The early to mid-1960s bore witness to the birth of the Underground, a loose collection of writers, artists and activists who were united in their opposition to mainstream culture, and in particular to consumerism and war. Beginning in the United States, where the Vietnam War galvanized youth protest, and building on spirit of Beat Generation, who rebelled against the conformity of life during the previous decade, the Underground spread across the Atlantic to the UK and Europe, later becoming a global phenomenon.

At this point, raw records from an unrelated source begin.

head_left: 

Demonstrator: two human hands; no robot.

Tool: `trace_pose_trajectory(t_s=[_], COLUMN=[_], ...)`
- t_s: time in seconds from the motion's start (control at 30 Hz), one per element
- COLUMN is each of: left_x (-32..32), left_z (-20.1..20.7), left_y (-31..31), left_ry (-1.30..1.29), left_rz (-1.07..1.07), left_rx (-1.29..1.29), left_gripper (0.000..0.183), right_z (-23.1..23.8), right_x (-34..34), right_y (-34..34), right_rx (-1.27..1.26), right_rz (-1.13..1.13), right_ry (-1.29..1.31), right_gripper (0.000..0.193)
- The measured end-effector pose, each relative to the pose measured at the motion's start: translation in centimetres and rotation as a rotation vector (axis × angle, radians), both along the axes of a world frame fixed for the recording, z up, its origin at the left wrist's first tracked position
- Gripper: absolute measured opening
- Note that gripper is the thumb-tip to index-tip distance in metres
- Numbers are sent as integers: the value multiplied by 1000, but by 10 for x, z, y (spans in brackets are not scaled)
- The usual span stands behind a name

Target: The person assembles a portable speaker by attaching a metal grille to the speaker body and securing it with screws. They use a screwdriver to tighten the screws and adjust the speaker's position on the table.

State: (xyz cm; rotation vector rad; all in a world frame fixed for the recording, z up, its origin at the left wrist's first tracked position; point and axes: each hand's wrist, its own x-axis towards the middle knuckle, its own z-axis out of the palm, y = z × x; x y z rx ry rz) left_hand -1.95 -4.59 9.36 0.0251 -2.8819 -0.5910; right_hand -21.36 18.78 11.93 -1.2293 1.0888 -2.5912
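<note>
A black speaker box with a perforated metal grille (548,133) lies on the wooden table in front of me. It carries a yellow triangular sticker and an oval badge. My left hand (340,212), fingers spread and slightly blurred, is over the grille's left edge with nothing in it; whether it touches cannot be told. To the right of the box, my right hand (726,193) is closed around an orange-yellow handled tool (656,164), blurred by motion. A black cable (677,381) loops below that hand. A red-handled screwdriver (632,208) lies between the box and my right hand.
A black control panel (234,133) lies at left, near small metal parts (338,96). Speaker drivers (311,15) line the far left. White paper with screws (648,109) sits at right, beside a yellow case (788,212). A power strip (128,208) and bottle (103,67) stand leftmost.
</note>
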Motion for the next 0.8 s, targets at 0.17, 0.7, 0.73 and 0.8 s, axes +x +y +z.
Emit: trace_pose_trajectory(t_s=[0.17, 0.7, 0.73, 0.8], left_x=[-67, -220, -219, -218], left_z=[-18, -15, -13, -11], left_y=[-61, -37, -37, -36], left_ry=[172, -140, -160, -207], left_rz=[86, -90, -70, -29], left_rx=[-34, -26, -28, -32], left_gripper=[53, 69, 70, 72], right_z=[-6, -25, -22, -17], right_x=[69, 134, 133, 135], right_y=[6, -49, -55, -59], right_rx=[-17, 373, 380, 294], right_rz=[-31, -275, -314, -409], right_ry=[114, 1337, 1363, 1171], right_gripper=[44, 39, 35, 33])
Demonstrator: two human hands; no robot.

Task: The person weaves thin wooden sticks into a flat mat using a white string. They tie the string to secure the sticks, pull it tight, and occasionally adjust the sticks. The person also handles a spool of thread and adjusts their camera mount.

During the 1960s, editors, artists and activists forged extensive networks across the globe through letters, underground newspapers and little poetry magazines, much of which was printed on cheap paper, with little regard for posterity. By the late 1960s, there was a burgeoning international underground, which is underscored by the life and work of the artists, writers and editors discussed in this collaborative article. Jeff Nuttall (1933-2004) was based in the UK but created networks across the globe through the editorship of his little poetry magazine; Dave Cunliffe (1941-), based in the north of England, published works by US activists and poets in his poetry magazines and books; Jim Haynes (1933-), an American based for many years in Edinburgh and London, connected writers and artists across the world through the Arts Lab and as an editor of IT, Europe’s first underground newspaper; and Harvey Marshall Matusow (1926-2002), worked in underground newspapers, first in New York, and then London. As the archives of these underground participants attest, the counterculture was a vibrant international phenomenon, albeit one that was slow to recognise the importance of women in the counterculture.